The committee's report, scheduled for release to senators today and to the public next week, recommends replacing FEMA with a new National Preparedness and Response Authority, which would remain in the Department of Homeland Security. Its director would have direct access to the president during disasters, much as the chairman of the Joint Chiefs of Staff provides information and advice during a military crisis.

FEMA was independent -- and highly regarded -- until March 2003, after the Department of Homeland Security was created because of the Sept. 11 attacks. Designed to put all domestic security programs under a single umbrella, the new department combined 22 agencies employing more than 170,000 people.

Although the Senate inquiry calls for a restructuring of disaster operations, it concludes that keeping such a relief agency within Homeland Security is necessary because it "allows the new organization to take full advantage of the substantial range of resources DHS has at its disposal," including the Coast Guard and national communications systems.

Restoring FEMA to its independent role -- as many critics of the Katrina response have advocated -- "would do nothing to solve the key problems that Katrina has revealed, including a lack of resources and weak and ineffective leadership," the committee found.

Several House members -- including Rep. Tom Davis (R-Va.), chairman of the House Government Reform Committee -- have called for FEMA to stand alone. Asked about their proposal, White House Press Secretary Scott McClellan told reporters Wednesday: "We support [FEMA] being where it is."

Department of Homeland Security spokesman Russ Knocke also rejected the idea of separation. "It's time to stop playing around with the organizational charts and to start focusing on government, at all levels, that are preparing for this storm season," he said Wednesday night.

The Senate committee is the only bipartisan panel to investigate the failure of the government response to Hurricane Katrina, which hit Aug. 29. The storm killed more than 1,300 people along the Gulf Coast, left hundreds of thousands homeless, and caused tens of billions of dollars in damage in Louisiana, Mississippi and Alabama.

The committee conducted 22 hearings, interviewed more than 300 people involved in the hurricane response and reviewed about 1 million pages of files.

Fearing that it would be a whitewash, Democrats boycotted a similar House committee inquiry, though two Louisiana Democratic congressmen participated informally and the results were generally agreed to be thorough and nonpartisan. The White House conducted its own investigation, which placed much of the blame for the response on state officials.

The release of the Senate committee's 800-page report comes as Bush travels to Louisiana and Mississippi today and as agencies grapple with preparations for the start of hurricane season, June 1.

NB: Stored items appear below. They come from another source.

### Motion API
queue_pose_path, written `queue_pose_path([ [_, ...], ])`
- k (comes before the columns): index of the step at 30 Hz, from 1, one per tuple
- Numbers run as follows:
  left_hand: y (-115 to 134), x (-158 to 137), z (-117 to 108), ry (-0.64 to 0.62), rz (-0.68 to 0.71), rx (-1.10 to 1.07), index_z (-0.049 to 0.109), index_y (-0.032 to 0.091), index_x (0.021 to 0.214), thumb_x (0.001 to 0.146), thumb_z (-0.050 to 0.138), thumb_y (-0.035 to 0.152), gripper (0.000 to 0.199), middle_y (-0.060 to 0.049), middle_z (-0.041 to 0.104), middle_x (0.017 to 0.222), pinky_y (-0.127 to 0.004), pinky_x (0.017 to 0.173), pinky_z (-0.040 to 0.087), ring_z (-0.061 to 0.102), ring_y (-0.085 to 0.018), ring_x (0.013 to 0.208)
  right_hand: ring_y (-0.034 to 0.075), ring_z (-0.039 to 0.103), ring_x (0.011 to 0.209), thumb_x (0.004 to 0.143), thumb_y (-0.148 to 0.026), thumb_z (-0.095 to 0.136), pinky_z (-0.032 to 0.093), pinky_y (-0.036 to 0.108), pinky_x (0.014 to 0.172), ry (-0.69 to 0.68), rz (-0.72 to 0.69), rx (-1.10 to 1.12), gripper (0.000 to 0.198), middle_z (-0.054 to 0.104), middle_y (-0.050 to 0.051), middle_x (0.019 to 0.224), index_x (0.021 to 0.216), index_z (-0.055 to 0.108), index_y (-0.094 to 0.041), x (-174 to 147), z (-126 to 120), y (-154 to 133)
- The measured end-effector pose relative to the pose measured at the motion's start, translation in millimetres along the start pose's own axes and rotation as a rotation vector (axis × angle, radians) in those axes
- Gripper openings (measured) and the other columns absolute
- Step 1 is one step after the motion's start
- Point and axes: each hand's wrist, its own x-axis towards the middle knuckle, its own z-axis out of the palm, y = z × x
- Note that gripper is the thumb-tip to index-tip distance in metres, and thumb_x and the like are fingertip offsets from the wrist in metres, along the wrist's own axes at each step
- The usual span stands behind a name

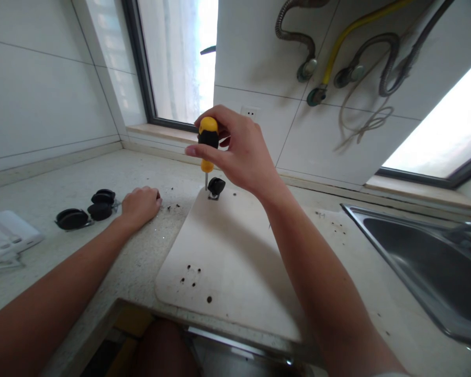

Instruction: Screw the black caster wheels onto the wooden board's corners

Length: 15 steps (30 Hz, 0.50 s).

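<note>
My right hand (239, 149) grips a yellow and black screwdriver (209, 139), held upright. Its metal shaft points down beside a small black caster wheel (216, 186), at the far left corner of a white board (220, 235). The caster's metal plate lies on the board; whether the tip sits in a screw is too small to tell. On the counter left of the board rests my left hand (141, 206), its fingers curled in; what they hold, if anything, is hidden. Several small dark screws (172, 207) lie close to it.
Loose black casters (74, 219) sit on the counter (121, 262) at left, near a white plastic device (10, 233). At right is a steel sink (416, 262). Hoses and a yellow pipe (337, 42) hang on the tiled wall. Groups of holes mark the board's near corner.
</note>
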Motion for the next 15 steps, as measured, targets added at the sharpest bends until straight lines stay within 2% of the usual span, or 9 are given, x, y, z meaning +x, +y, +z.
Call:
queue_pose_path([
  [5,6.0,-2.7,-2.9,0.007,0.04,-0.009,0.079,0.017,0.105,0.097,0.05,0.033,0.035,-0.025,0.078,0.126,-0.052,0.098,0.057,0.071,-0.044,0.12,0.027,0.07,0.111,0.099,-0.05,0.079,0.056,0.041,0.096,0.007,-0.008,0.007,0.034,0.076,0.007,0.122,0.122,0.068,-0.028,-0.2,1.6,0.9],
  [8,11.9,0.0,-13.0,0.049,-0.029,-0.173,0.079,0.018,0.105,0.096,0.056,0.035,0.03,-0.021,0.081,0.119,-0.049,0.1,0.057,0.075,-0.041,0.116,0.025,0.07,0.107,0.099,-0.046,0.079,0.056,0.039,0.094,0.044,-0.015,0.025,0.032,0.076,0.006,0.118,0.121,0.067,-0.026,-0.5,2.9,1.3],
  [12,24.7,3.0,-36.8,0.121,-0.09,-0.692,0.077,0.021,0.093,0.086,0.075,0.041,0.021,-0.012,0.084,0.1,-0.044,0.094,0.058,0.078,-0.034,0.099,0.021,0.068,0.1,0.099,-0.046,0.081,0.055,0.035,0.087,0.142,-0.021,0.08,0.028,0.075,0.003,0.108,0.113,0.066,-0.027,2.1,7.3,6.8],
  [15,39.3,-1.0,-53.4,0.109,-0.04,-1.186,0.079,0.022,0.096,0.072,0.093,0.046,0.037,-0.01,0.084,0.1,-0.038,0.085,0.057,0.075,-0.028,0.092,0.021,0.069,0.097,0.098,-0.056,0.082,0.055,0.035,0.082,0.236,-0.045,0.178,0.034,0.073,0.002,0.1,0.107,0.065,-0.028,6.2,10.9,13.0],
])
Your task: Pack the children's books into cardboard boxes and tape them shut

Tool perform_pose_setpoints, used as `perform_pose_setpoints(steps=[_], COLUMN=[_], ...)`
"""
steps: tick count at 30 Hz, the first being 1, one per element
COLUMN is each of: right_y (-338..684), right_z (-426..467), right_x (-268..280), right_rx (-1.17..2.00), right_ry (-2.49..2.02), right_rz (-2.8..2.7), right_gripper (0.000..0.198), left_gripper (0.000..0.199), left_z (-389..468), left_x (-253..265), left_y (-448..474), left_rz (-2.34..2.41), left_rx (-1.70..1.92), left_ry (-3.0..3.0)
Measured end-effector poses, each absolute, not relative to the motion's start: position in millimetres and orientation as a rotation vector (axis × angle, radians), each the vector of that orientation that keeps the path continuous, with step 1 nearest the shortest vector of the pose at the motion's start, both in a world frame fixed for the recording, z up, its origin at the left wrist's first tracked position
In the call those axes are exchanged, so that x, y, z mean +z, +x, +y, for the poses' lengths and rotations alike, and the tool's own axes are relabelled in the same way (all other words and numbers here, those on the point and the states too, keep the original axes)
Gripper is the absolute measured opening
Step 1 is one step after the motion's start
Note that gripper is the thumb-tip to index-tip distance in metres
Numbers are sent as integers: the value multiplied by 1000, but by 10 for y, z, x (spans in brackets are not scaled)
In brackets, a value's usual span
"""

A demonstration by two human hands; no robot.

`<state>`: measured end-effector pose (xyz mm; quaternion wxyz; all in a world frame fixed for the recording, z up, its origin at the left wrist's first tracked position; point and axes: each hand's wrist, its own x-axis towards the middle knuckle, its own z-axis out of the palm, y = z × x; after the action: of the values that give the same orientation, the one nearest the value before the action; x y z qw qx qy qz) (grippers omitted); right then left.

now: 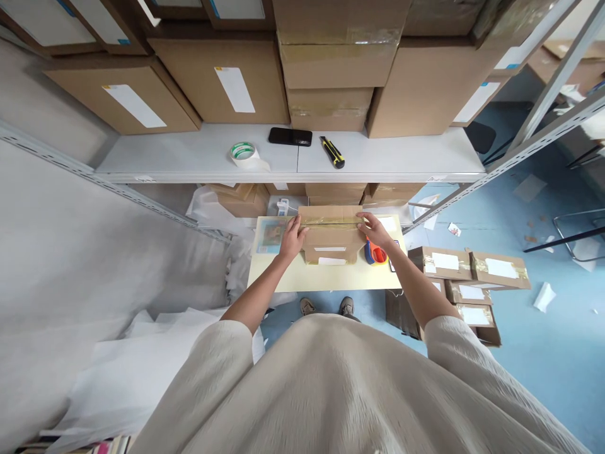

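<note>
A cardboard box with a strip of clear tape across its upper part is between my hands above a pale yellow table. My left hand grips its left edge, the thumb on the near face. At the upper right corner, my right hand is closed on the edge with fingertips on the taped part. White labels show low on the box's near face. Just below my right hand, a red and blue tape dispenser sits on the table, beside the box.
On the grey shelf ahead lie a tape roll, a black phone and a yellow utility knife, with large cartons behind. Labelled boxes are stacked on the floor at right. White sheets pile up at left.
</note>
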<state>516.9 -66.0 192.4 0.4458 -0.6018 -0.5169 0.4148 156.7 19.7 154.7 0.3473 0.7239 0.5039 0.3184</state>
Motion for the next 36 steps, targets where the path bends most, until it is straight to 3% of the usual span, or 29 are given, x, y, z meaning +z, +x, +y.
perform_pose_setpoints(steps=[15, 36], right_y=[5160, 5010], right_z=[-839, -934], right_x=[1949, 2069], right_rx=[1076, 1127], right_ry=[-1503, -1534], right_rz=[-1306, -1410], right_gripper=[48, 50], left_gripper=[75, 80], left_z=[-54, -214], left_x=[1553, 1457], left_y=[1424, 1192], left_rz=[1303, 1366], left_rx=[783, 795], left_ry=[1923, 2005])
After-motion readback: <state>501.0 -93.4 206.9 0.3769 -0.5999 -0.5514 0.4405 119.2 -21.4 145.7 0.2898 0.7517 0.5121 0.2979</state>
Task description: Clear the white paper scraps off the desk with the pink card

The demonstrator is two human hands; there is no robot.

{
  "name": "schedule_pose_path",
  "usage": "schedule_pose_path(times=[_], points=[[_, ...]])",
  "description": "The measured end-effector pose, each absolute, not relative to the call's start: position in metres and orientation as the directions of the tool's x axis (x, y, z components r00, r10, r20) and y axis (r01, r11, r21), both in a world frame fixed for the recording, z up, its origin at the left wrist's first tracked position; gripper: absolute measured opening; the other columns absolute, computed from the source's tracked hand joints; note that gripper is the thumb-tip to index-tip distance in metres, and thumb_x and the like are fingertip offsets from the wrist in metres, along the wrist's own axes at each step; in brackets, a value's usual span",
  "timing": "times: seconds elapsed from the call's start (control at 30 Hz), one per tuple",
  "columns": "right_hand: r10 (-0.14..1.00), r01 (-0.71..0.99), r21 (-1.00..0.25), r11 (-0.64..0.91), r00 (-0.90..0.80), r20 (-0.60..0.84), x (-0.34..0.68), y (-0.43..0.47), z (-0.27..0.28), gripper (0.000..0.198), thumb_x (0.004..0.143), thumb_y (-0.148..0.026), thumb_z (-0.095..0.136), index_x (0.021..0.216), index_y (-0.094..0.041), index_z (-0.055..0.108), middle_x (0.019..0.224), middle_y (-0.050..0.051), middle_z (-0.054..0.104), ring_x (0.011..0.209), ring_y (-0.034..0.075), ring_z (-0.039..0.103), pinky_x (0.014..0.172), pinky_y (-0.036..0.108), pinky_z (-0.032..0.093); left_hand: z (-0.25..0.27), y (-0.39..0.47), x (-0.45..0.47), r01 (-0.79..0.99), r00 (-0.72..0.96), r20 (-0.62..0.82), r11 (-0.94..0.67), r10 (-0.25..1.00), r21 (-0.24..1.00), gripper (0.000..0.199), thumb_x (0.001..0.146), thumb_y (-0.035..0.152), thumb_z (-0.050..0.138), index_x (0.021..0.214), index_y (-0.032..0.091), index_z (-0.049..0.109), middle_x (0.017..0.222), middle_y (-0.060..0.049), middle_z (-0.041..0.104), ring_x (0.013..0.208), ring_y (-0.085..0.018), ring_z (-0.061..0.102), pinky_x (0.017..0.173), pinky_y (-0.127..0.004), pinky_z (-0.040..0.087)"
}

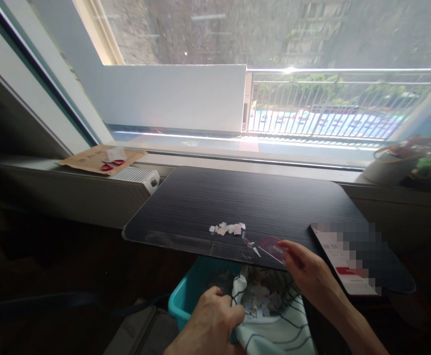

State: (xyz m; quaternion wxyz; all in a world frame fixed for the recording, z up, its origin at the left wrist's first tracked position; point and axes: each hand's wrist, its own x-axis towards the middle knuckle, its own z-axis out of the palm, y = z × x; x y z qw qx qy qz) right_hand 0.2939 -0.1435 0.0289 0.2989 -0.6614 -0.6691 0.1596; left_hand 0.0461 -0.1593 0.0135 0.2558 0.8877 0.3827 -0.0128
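My right hand [307, 271] pinches a translucent pinkish plastic piece with a curved edge [269, 246], held at the front edge of the dark table [274, 197]. Just left of it lie a few slivers of paper and a small heap of white and pale pink paper scraps [228, 229]. Below the table edge, my left hand [215, 318] is closed on the rim of a white bag with dark stripes [278, 337]. Many paper scraps [262, 296] lie inside the bag. Beside it, a teal bin [186, 293] is partly hidden by my left hand.
A phone [343, 266] showing a timer lies at the table's right. On the sill at left, red-handled scissors [114, 164] rest on a brown paper envelope [86, 160], near a white radiator [137, 176]. A pale pot [383, 167] stands by the window on the right.
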Motion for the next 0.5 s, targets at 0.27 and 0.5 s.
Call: schedule_pose_path(times=[0.27, 0.5], points=[[0.98, 0.787, -0.608, 0.109, 0.018, 0.199, 0.288, -0.13, 0.027, 0.032, 0.089, -0.028, 0.042, 0.108, -0.019, 0.066, 0.101, 0.007, 0.072, 0.083, 0.018, 0.068, 0.074, 0.027, 0.052, 0.021, -0.166, 0.047, 0.723, 0.669, -0.167, -0.58, 0.725, 0.376, 0.023, 0.063, 0.032, 0.08, 0.068, 0.019, 0.062, 0.069, 0.002, 0.063, 0.069, -0.016, 0.059, 0.08, -0.03, 0.041], [0.977, 0.8, -0.593, 0.096, 0.037, 0.208, 0.288, -0.134, 0.03, 0.031, 0.088, -0.027, 0.043, 0.106, -0.019, 0.067, 0.095, 0.006, 0.073, 0.077, 0.018, 0.068, 0.069, 0.026, 0.053, 0.019, -0.165, 0.046, 0.717, 0.668, -0.183, -0.557, 0.722, 0.419, 0.025, 0.064, 0.036, 0.079, 0.067, 0.019, 0.061, 0.067, 0.003, 0.062, 0.07, -0.017, 0.059, 0.083, -0.032, 0.04]])
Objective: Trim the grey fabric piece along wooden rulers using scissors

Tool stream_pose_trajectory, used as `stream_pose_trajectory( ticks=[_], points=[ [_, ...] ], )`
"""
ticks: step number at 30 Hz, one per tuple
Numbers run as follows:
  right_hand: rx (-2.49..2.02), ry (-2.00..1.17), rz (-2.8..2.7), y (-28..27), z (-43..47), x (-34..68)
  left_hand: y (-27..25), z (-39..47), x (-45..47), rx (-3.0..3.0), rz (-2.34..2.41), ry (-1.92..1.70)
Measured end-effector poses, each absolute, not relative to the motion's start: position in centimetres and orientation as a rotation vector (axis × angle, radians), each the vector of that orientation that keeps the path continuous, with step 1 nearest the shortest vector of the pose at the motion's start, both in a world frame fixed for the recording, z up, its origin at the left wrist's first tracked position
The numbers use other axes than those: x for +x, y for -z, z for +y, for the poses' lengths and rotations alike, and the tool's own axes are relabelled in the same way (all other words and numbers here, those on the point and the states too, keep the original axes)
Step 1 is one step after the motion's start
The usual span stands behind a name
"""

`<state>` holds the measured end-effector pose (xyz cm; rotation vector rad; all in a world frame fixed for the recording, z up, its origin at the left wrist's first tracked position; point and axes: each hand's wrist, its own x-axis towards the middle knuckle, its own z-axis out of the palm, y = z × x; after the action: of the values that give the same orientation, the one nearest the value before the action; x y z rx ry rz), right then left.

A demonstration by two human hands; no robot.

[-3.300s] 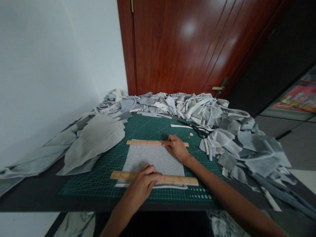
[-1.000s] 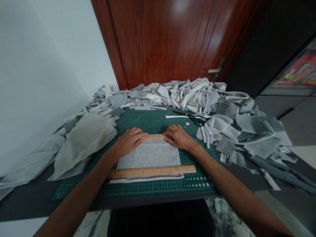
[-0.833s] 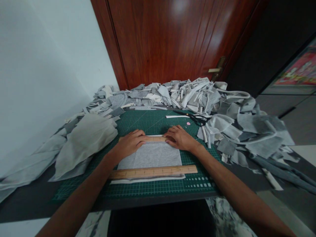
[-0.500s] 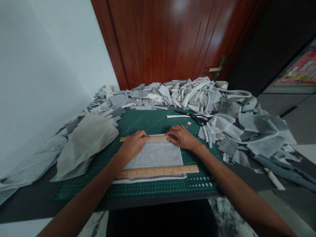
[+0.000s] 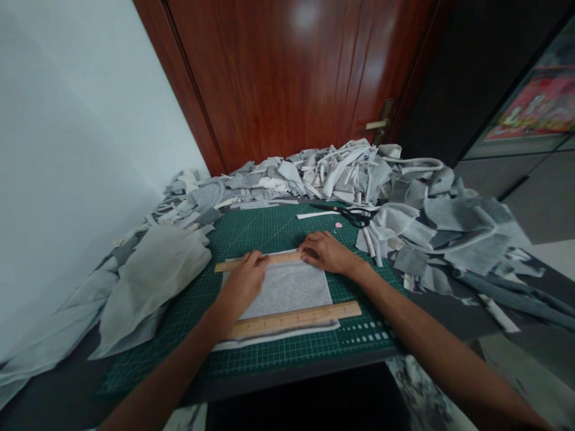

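Note:
A piece of light grey fabric (image 5: 291, 288) lies flat on a green cutting mat (image 5: 254, 224). Across its far edge runs one wooden ruler (image 5: 284, 258); a second wooden ruler (image 5: 296, 318) rests along its near edge. My left hand (image 5: 245, 287) is closed at the far ruler, left of its middle, with thumb and fingers gripping ruler and fabric edge together. Toward the ruler's right end, my right hand (image 5: 330, 252) grips in the same way, fingers curled over the far side. The fingertips partly hide the fabric edge.
Black scissors (image 5: 357, 216) lie at the mat's far right, near a white strip (image 5: 317, 214) and a small pink piece (image 5: 338, 225). Heaped grey and white fabric scraps (image 5: 287, 173) line the back and both sides. Behind stands a wooden door (image 5: 278, 78).
The camera view has tilted and shifted slightly. My left hand has come a little nearer to me along with the far ruler's left end; both hands keep their hold.

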<state>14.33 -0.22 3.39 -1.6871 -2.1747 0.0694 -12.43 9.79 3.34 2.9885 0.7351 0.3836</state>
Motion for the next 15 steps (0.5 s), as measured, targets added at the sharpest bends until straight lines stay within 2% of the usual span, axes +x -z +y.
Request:
stream_pose_trajectory(
  ticks=[15],
  points=[
    [-1.691,-0.104,-2.134,-3.25,-0.26,14.69,-2.88,8.93,-12.08,3.051,0.750,-0.418]
  ],
)
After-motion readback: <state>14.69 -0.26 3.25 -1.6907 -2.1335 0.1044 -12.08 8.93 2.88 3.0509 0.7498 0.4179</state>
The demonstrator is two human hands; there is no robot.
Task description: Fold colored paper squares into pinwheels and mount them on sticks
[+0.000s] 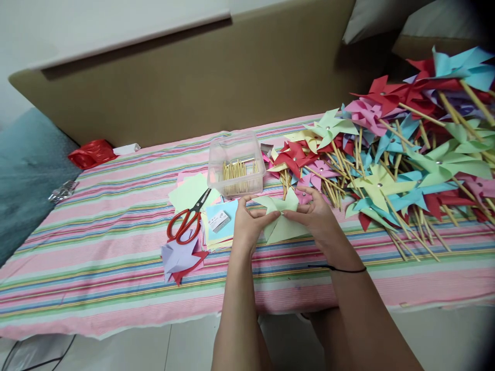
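Observation:
Between my two hands is a pale green paper pinwheel (pixel 284 233), its corners folded in toward the middle. My left hand (pixel 249 220) pinches its left side, thumb near the centre. From the right, my right hand (pixel 312 215) presses another folded corner with its thumb, close to the left thumb. No stick shows on this paper. Just left of my left hand lie square coloured sheets (pixel 222 234) with a small white box (pixel 219 221) on top. Red-handled scissors (pixel 187 219) rest beside them, partly over cut purple paper (pixel 180 257).
A clear plastic box (pixel 235 165) of short wooden sticks stands behind my hands. Many finished pinwheels (pixel 381 183) on sticks are heaped at the right. A red plastic bag (pixel 93 153) and metal clips (pixel 64 190) lie at the far left on the striped cloth (pixel 116 232).

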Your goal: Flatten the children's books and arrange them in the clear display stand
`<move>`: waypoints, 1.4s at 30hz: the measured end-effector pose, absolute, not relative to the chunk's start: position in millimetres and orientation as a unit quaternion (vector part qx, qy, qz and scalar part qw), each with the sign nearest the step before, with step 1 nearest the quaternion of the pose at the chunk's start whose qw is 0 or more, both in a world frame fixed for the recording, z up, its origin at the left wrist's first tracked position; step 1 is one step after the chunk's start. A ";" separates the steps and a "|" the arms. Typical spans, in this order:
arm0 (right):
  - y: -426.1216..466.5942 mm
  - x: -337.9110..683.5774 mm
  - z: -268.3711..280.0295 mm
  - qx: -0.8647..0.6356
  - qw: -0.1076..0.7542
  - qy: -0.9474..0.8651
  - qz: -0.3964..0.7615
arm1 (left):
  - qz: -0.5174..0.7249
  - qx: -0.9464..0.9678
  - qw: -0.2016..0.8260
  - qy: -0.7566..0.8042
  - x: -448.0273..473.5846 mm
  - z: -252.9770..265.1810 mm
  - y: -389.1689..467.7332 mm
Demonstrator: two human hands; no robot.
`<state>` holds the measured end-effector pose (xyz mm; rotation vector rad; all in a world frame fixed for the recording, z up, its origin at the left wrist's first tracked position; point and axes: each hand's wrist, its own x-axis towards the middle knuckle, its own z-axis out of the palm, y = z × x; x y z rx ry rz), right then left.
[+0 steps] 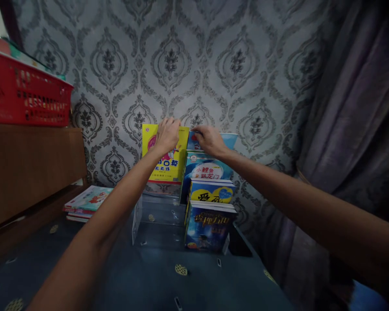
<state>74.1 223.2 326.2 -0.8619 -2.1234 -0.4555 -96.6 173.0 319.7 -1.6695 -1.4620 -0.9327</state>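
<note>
At the far left, a red basket (29, 93) with slotted sides, filled with items that cannot be made out, is set on a brown wooden cabinet (35, 168); below and to its right, a small stack of thin books (89, 198) is laid flat on the counter (116, 276), which is covered in dark blue-grey with scattered yellow motifs. Near the middle, a clear rack (160, 211) is placed on the counter; above its left part, a yellow book (149, 151) (a maths practice book, by its Chinese cover) is held upright by the left hand (168, 134), whose grip is clamped over the top edge; patterned wallpaper (256, 65) is seen just under the book's red bottom border.

Just beside it, the right hand (210, 140) is laid, fingers bent, over the top of a blue book (194, 142) at the back; whether its grip is closed on that book cannot be told. In front, rising in steps, a teal book (210, 170), a yellow-and-blue book (210, 192) and a dark blue book (209, 229) are stood upright, the front one lowest. At the far right, the wall is covered by a greyish-purple curtain (327, 142), hung in folds.
</note>
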 end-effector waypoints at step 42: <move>219.1 71.1 333.5 -0.349 0.384 -0.839 -0.163 | -0.285 -0.705 0.372 -0.533 -104.6 329.7 167.3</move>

The committee has 86 recommendations to fix the fissures exposed by the Katrina response. The recommendations, obtained by The Times, include:

* Creating regional strike teams and operations to better coordinate with federal agencies.

* Building "a true, government-wide operations center" to provide up-to-date information.

* Fully funding the emergency agency "commensurate with the significance of its mission."

* Developing mass evacuation plans.

Among its 24 findings, the Senate report accuses the Bush administration of focusing on terrorism at the expense of disaster preparedness and of failing to adequately fund disaster response plans after the terrorist attacks.

The committee lays blame in all directions -- faulting the design and construction of New Orleans' levees as well as the failure of officials at all levels, including Homeland Security Secretary Michael Chertoff and then-FEMA director Michael D. Brown, to grasp the severity of the storm.